3. Pam Bondi While Florida's attorney general wants kids to be able to walk into a Walmart and buy themselves an assault rifle, people using medical marijuana to alleviate debilitating and crippling diseases is where she draws the line. When the initiative to put medical marijuana on the voting ballot was being proposed, there was no bigger and louder opponent than Bondi.

When the initiative's wording was in question and went to the state's Supreme Court, Bondi went strong to the hoop to kill it before the justices could even get a chance to breathe. Bondi accused the group responsible for the initiative, People United for Medical Marijuana, of "hiding the ball." She basically said that if the amendment is passed, doctors will just give away free pot to anyone with the sniffles willy-nilly.

"Any physician could approve marijuana for seemingly any reason to seemingly any person [of any age] -- including those without any 'debilitating disease,'" she said in a letter written to the Florida Supreme Court. "So long as a physician held the opinion that the drug use 'would likely outweigh' the risks, Florida would be powerless to stop it."

The Supreme Court eventually OK'd the initiative, and the people of Florida will be the ones deciding on medical marijuana in November. But you can bet Bondi will be waiting in the weeds (pun!) between now and then, waiting to say more things about how The Pot is bad.

4. Will Weatherford Among those who joined Bondi in the fight against The Evil Spread of Pot was Florida House Speaker Will Weatherford. The speaker basically echoed Bondi's assertion that, should medical marijuana be legalized, it would open the door for people who didn't even have anything wrong with them to get a prescription. Not only is Weatherford opposed to medical marijuana; he can't even come up with an original thought.

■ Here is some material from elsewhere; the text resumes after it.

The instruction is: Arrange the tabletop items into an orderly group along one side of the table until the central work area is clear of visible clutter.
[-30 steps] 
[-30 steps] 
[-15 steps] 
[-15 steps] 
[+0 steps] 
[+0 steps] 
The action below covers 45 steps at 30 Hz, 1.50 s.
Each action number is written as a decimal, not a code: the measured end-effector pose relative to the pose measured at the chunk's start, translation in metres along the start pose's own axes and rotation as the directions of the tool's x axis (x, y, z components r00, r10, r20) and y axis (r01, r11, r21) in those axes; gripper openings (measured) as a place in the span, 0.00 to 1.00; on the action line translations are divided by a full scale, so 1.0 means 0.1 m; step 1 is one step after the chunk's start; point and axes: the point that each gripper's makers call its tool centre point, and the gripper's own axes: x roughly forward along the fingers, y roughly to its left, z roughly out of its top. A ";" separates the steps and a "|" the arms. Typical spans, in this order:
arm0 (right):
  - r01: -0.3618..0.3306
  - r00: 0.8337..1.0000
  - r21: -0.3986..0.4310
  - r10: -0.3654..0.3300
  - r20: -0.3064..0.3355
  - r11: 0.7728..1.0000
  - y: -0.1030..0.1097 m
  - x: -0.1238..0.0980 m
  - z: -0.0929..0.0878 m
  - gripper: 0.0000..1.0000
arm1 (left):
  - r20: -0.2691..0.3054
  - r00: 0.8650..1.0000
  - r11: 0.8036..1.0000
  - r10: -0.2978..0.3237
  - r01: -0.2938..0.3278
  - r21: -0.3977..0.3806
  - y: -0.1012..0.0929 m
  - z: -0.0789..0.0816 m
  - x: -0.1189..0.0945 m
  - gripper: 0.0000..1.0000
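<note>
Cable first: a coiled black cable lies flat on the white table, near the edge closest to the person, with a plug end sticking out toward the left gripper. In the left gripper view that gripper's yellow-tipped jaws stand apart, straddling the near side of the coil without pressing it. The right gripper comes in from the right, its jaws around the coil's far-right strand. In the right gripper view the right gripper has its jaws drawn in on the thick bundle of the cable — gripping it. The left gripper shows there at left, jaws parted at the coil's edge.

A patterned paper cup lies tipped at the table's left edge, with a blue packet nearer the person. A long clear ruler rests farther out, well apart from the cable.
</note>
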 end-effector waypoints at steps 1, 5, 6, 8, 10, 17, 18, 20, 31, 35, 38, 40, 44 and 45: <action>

Senate President and fellow Republican Don Gaetz had joined Weatherford at the time, saying medical marijuana was of The Fruits From The Devil's Loins.

Yet Gaetz recently came around on the issue and cosponsored the Charlotte's Web bill.

Weatherford, meanwhile, is unmoved.

5. Save Our Society From Drugs You've probably never heard of the SOSFD, but they're out there, fighting the bad fight. And their founders are from Florida. Because, of course.

When Colorado first proposed Amendment 64, the bill that eventually became the law that legalized small amounts of pot for recreational use in that state, SOSFD went hard to the hole, donating loads of money to the opposition and establishing itself as a group that will do what it has to do to eliminate the legalization of weed of any kind.

Back when United for Care was doing its thing to get medical marijuana on the Florida ballot, SOSFD's deputy director, Amy Ronshausen said that "crude marijuana does not meet the standards of modern medicine."

Ronshausen also got on the ERRBODY GON GET WEEEED EVEN THE BABIES bandwagon led by Pam Bondi when she said that "anybody would be able to get [medical marijuana] of any age -- there's not an age restriction on it -- for any condition that their physician wanted to give it to them for."

St. Petersburg residents, the grandparently-named Mel and Betty Sembler, started SOSFD to spread the narrative that medical marijuana is not only unconstitutional, but it also has no benefits. Because old people love the Constitution but hate science and facts.